Optimization of LV Winding Lead Routing in Three Phase Power Transformers to Minimize Induced Losses in Tank

Abstract

The most economical design of a power transformer, taking capitalization costs into account, should offer a compact design with minimum stray losses. The design clearances between the tank on low voltage (LV) side and active part is dependent on induced magnetic flux density which generates eddy currents and resulting hot spot temperatures. Design of tank with clearances below the required values will lead to increase in tank eddy losses, while large tank clearances make the equipment uneconomical. The stray losses in structural components of large rating transformers account for 20-30% of the total load losses. The common practice of minimizing these losses is by arrangement of magnetic laminated shunts or copper screens on tank wall, which minimizes the incident winding leakage flux from reaching the tank. However, in higher rating transformers the additional flux generated by leads pose a serious problem, as the tangential flux generated by the high current carrying leads cannot be effectively shunted or screened by above arrangements.

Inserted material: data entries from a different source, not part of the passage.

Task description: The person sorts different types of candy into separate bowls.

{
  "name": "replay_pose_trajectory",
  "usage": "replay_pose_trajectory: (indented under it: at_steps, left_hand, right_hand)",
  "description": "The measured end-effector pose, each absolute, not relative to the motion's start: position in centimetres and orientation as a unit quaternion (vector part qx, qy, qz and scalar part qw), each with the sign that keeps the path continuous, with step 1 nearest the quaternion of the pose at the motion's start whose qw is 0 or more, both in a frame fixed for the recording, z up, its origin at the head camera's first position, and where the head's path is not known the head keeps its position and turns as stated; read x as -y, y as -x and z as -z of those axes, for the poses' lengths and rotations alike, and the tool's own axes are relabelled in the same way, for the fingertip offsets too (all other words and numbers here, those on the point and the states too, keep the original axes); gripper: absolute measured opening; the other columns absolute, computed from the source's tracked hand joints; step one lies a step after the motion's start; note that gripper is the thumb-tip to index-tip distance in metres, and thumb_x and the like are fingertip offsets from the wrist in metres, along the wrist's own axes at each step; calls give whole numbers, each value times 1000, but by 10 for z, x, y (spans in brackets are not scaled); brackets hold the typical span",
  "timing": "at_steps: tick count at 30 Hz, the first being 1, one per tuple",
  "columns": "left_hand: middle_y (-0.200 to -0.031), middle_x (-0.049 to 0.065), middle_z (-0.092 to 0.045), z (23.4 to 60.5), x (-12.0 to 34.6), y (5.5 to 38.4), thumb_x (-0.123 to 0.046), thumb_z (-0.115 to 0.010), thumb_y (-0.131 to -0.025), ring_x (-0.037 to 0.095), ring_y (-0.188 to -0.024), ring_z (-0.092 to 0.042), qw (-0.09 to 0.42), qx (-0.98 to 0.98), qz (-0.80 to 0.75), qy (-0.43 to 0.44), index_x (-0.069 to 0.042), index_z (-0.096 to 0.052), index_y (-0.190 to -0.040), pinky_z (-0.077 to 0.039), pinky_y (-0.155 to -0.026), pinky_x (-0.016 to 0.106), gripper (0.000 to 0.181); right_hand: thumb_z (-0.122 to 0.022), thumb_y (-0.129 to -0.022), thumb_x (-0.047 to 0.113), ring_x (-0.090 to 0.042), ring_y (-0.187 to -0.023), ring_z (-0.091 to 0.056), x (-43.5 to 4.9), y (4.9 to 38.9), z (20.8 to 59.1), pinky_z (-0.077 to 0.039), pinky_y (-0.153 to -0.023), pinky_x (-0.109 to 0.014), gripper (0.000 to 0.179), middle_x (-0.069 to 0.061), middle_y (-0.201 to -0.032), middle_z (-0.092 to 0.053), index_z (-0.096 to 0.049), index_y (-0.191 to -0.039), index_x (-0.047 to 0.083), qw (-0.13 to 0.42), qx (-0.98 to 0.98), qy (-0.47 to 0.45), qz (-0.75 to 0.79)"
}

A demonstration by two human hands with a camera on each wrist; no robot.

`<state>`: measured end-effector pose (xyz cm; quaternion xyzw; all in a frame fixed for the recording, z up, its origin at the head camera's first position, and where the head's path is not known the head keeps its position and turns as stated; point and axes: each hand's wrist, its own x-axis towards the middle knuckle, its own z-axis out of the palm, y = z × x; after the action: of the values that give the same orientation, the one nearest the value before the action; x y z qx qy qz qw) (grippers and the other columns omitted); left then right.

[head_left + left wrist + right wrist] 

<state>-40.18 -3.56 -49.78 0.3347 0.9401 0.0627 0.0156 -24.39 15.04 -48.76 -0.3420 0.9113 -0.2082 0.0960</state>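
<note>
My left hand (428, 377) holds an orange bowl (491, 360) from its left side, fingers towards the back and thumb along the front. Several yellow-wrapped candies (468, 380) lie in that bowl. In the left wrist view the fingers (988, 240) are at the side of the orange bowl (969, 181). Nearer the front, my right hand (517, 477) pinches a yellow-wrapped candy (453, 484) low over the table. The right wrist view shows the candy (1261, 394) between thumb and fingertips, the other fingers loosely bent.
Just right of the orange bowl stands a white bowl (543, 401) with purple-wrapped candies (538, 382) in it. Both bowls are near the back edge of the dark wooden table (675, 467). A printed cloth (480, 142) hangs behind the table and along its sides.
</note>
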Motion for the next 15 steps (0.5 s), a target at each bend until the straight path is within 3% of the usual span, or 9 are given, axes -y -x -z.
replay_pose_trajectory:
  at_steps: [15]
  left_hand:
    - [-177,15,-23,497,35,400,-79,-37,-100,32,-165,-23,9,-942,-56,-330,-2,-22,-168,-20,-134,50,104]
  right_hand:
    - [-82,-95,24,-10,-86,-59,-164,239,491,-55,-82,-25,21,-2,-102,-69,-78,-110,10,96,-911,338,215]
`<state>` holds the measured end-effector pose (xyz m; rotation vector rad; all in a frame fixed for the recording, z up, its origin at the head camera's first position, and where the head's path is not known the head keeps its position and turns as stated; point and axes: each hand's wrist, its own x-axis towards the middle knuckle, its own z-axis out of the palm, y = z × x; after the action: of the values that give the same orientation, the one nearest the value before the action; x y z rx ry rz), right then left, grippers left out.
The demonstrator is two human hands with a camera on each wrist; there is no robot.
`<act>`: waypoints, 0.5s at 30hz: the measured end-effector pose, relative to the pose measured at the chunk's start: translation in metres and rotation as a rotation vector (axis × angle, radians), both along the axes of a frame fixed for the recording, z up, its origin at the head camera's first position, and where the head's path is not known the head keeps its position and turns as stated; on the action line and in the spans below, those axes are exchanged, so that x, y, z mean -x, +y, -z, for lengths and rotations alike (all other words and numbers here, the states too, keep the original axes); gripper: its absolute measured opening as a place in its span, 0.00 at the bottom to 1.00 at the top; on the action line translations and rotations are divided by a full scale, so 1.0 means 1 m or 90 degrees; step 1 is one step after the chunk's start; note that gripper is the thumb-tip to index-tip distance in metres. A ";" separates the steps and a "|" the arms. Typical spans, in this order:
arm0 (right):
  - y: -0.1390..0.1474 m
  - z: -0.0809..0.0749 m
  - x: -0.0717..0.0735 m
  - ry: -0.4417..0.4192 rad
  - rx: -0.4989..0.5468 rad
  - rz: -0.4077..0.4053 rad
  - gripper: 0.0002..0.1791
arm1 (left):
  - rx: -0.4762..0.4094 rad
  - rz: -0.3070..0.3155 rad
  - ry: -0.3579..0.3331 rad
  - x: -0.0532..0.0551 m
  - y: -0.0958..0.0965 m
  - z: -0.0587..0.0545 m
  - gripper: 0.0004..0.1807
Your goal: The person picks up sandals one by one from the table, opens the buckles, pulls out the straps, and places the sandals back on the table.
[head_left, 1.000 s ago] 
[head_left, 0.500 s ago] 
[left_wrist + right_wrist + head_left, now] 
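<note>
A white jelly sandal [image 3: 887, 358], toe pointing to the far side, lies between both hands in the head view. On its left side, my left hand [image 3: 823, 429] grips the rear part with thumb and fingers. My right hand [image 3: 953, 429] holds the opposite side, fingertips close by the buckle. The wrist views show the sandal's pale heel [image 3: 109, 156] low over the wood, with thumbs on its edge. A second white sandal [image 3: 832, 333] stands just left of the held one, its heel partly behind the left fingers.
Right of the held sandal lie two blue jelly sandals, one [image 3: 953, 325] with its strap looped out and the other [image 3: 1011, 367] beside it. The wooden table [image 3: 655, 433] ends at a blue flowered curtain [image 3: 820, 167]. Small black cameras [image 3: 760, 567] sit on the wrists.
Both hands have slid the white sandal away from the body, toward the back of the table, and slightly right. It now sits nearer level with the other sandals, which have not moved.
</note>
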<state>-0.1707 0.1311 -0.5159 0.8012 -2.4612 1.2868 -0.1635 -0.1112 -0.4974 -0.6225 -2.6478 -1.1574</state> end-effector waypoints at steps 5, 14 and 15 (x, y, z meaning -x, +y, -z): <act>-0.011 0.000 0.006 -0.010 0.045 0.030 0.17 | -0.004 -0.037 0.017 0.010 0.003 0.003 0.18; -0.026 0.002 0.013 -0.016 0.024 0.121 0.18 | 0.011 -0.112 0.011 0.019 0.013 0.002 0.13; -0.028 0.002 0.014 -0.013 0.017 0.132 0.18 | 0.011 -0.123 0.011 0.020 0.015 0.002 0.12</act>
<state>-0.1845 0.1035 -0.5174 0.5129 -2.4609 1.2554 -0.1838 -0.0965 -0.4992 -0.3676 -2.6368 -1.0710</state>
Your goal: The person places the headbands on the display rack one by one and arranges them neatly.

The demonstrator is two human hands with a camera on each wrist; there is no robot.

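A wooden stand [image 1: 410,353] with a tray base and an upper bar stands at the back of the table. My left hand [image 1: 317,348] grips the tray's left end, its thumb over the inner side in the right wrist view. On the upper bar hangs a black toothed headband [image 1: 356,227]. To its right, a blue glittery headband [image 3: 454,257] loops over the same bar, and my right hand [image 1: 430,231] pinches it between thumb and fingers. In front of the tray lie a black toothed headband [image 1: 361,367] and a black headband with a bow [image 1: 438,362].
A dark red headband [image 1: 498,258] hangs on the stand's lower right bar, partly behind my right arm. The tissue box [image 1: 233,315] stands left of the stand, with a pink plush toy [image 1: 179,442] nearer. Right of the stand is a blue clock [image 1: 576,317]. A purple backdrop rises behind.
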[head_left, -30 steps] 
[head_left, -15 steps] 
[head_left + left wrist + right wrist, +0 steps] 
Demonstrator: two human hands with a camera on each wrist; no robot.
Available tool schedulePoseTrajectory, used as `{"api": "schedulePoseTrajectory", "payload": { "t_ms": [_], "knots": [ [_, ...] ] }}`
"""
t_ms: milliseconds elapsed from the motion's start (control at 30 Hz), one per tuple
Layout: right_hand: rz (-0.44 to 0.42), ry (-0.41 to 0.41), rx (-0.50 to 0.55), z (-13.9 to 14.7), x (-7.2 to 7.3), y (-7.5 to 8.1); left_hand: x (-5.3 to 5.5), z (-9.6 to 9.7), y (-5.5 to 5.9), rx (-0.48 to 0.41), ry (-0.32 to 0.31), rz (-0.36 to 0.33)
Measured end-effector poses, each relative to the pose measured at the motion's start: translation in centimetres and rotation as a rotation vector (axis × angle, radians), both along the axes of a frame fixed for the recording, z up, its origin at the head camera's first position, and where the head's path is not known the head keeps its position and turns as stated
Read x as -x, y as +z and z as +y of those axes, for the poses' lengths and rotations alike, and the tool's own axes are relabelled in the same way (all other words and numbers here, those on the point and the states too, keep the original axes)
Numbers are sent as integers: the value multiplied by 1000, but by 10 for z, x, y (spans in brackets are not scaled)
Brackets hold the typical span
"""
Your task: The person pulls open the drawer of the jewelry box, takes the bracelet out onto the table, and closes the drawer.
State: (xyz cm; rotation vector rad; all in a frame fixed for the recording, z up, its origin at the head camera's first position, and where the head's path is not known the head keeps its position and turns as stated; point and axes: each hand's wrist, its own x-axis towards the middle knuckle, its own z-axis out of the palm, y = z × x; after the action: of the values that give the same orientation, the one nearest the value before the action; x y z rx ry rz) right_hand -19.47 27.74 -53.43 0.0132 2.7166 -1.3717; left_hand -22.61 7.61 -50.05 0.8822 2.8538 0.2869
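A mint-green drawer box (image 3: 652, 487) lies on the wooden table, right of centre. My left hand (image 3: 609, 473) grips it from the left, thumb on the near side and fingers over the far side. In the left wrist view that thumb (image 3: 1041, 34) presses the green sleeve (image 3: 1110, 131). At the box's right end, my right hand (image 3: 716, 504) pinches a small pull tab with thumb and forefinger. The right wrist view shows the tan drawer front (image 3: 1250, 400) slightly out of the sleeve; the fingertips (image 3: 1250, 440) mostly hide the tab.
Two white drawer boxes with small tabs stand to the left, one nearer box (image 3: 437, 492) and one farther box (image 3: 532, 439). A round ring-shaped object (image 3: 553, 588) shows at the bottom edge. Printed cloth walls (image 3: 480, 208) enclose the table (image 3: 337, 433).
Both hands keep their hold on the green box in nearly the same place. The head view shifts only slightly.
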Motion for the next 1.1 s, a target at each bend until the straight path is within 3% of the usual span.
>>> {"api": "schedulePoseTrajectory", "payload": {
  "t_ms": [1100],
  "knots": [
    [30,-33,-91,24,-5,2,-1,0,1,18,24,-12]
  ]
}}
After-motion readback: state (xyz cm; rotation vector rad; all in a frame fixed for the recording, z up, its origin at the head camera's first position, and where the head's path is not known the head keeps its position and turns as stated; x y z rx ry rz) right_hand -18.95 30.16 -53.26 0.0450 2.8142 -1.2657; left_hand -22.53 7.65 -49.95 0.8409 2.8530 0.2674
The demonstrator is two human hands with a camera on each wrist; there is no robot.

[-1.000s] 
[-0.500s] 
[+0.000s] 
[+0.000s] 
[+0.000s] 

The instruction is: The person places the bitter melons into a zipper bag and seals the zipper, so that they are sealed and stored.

The distribution of eddy currents on the tank surfaces is quite complex, especially for higher rating three phase transformers where high current carrying LV leads are routed from winding bottom end to the turret covering the whole of top tank. Investigations were carried out on 3D electromagnetic model of three phase transformer to evaluate the eddy current distribution and resultant losses in tank wall for different combinations of lead routing. Based on the detailed studies, an optimal routing of LV leads is proposed, which will minimize the induced losses and hot spot temperatures in large three phase power transformers.